Les sanctions américaines contre Cuba en quatre points-clés

Mardi 5 Novembre 2019

La Havane - A l'horizon, l'élection présidentielle américaine de 2020 et d'ici là, une pluie de sanctions contre Cuba: voici quatre clés pour comprendre l'agressivité sans précédent de l'administration de Donald Trump contre l'île, gouvernée par le parti communiste.


"La campagne électorale aux Etats-Unis pourrait accentuer la confrontation avec notre pays, avec des mesures supplémentaires d'embargo", outre celui déjà en vigueur depuis 1962, soulignait récemment le chef de la diplomatie cubaine, Bruno Rodriguez, assurant que Cuba est préparée "pour affronter l'assaut" et "sûre de vaincre".

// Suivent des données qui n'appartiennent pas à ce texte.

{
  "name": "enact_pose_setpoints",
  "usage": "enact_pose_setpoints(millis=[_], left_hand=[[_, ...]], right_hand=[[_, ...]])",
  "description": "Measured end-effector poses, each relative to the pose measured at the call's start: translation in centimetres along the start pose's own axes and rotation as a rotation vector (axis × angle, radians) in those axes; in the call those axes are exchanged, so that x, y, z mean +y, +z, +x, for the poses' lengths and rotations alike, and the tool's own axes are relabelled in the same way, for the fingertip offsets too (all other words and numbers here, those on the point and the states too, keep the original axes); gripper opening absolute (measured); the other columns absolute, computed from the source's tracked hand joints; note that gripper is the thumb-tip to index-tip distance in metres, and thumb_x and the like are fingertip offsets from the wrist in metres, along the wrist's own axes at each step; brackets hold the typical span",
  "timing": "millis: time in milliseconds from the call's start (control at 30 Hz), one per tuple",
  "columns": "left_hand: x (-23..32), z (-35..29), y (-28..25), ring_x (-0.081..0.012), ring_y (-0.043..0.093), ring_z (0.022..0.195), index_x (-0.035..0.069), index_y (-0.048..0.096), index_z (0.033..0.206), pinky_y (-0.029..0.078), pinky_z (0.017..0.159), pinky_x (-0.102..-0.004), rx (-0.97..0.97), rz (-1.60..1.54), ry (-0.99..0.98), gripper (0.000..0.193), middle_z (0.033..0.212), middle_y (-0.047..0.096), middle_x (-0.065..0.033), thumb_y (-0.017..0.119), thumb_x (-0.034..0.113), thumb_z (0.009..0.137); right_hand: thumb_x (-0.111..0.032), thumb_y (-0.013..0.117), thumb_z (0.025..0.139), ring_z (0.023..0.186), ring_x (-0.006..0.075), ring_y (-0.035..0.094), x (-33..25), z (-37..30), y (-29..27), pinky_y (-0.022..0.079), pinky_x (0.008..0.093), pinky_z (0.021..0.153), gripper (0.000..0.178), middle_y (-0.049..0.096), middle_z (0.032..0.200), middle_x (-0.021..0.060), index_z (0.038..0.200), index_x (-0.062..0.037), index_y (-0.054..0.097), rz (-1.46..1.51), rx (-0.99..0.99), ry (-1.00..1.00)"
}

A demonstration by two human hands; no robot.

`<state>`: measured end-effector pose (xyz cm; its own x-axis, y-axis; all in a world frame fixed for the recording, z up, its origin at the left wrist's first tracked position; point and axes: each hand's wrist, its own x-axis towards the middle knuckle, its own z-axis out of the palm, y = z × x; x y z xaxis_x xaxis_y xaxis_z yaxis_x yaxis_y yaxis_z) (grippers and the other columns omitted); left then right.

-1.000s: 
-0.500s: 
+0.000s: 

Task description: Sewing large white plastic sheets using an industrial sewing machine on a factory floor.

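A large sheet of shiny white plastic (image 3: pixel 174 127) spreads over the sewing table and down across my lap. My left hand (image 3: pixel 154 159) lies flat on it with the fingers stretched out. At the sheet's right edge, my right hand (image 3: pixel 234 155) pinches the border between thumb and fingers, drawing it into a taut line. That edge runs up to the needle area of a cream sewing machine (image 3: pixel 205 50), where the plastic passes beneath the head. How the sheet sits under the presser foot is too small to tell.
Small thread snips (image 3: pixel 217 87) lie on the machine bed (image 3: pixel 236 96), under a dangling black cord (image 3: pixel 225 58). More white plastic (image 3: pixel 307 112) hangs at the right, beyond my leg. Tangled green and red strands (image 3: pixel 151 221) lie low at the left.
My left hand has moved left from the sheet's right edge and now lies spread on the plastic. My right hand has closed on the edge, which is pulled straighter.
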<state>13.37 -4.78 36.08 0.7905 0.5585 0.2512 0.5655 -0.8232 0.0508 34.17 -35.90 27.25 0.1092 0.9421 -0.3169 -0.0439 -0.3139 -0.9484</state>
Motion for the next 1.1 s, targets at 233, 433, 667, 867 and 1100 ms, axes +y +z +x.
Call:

"Trump a remis les clés de la politique à l'égard de Cuba à Marco Rubio (fils d'immigrés cubains anti-castristes et sénateur républicain de Floride, ndlr), à ce secteur de Cubains exilés qui visent un changement de régime coûte que coûte", explique l'universitaire cubain Arturo Lopez-Levy, de l'université californienne Holy Names.

La Floride fait partie de ces "swing states", ces Etats indécis qui peuvent basculer à tout moment côté démocrate ou républicain et ont donc une importance capitale dans une élection présidentielle.

"Sans aucun doute, avant l'élection de 2020, viendront de nouvelles restrictions", selon Lopez-Levy, mais en cas de défaite de Trump, il faut s'attendre à un revirement car "le parti démocrate veut lui plus d'échanges avec Cuba".

Washington accuse Cuba de "réprimer son propre peuple", avec un système de parti unique, sans opposition légale, et de soutenir militairement le gouvernement de Nicolas Maduro au Venezuela, ce que nient les autorités cubaines, même si elles se disent solidaires de Caracas.

D'où une avalanche de sanctions: suspension à partir de décembre des vols directs à Cuba (hormis La Havane), interdiction aux bateaux de croisière américains d'y faire escale, restriction des visas américains...

Autre stratégie d'attaque: bloquer le transport de pétrole vénézuélien vers l'île, qui a souffert de graves pénuries de carburant, devant opérer avec 30% du niveau normal en septembre puis 60% en octobre.

Les Etats-Unis ont aussi limité à 1.000 dollars par trimestre les envois d'argent des Cubano-Américains vers leurs proches à Cuba.

Enfin, M. Trump a activé en mai le titre 3 de la loi Helms-Burton, qui permet de poursuivre devant des tribunaux américains des entreprises étrangères qui gèrent à Cuba des biens confisqués lors de la révolution de 1959.

Une vingtaine de plaintes ont déjà été déposées.

"L'administration Trump s'attendait à plus de plaintes", souligne John Kavulich, président du Conseil commercial et économique américano-cubain, mais le plus important, ce sont "les sociétés poursuivies", et non des moindres: American Airlines, Amazon, Société Générale...

Ce climat offensif a effrayé les banques internationales, dont la majorité s'abstiennent désormais de toute transaction avec Cuba, par crainte de sanctions.

Ces attaques depuis l'autre rive du détroit de Floride ne touchent pas vraiment le Palais de la Révolution - épicentre du pouvoir cubain -, mais plutôt la population.

Selon le ministère cubain des Affaires étrangères, depuis juin 2017, Donald Trump a appliqué 187 mesures "qui affectent des individus et entreprises cubains et cubano-américains".

"Ce n'est pas au Parti communiste qu'ils font du mal, c'est à des personnes qui peuvent même ne pas penser comme le gouvernement, ne pas être socialistes", observe Ricardo Alarcon, ex-ministre cubain des Affaires étrangères. "Cela leur complique le contact avec leur famille, l'accès à des biens et à des financements".

Pour Arturo Lopez-Levy, "ces mesures visent à augmenter la pression économique pour que le pays explose, mais personne ne peut imaginer que cela arrive sans faire de mal à la population".

Selon plusieurs experts consultés par l'AFP, de nouvelles sanctions sont à attendre, à mesure que s'approche l'échéance électorale.

Première possibilité: que Washington cible une fois de plus le secteur du tourisme, moteur de l'économie cubaine, en limitant les dépenses autorisées pour les Américains voyageant à Cuba ou en y interdisant l'utilisation des cartes de crédit Visa et Mastercard.

Autres hypothèses fréquemment citées: placer à nouveau Cuba sur la liste des pays soutenant le terrorisme ou réduire encore le montant des envois d'argent par les Cubano-Américains à leurs proches sur l'île.

Un dernier recours pourrait être de réduire les relations diplomatiques, l'ambassade américaine à La Havane redevenant alors une simple section d'intérêts.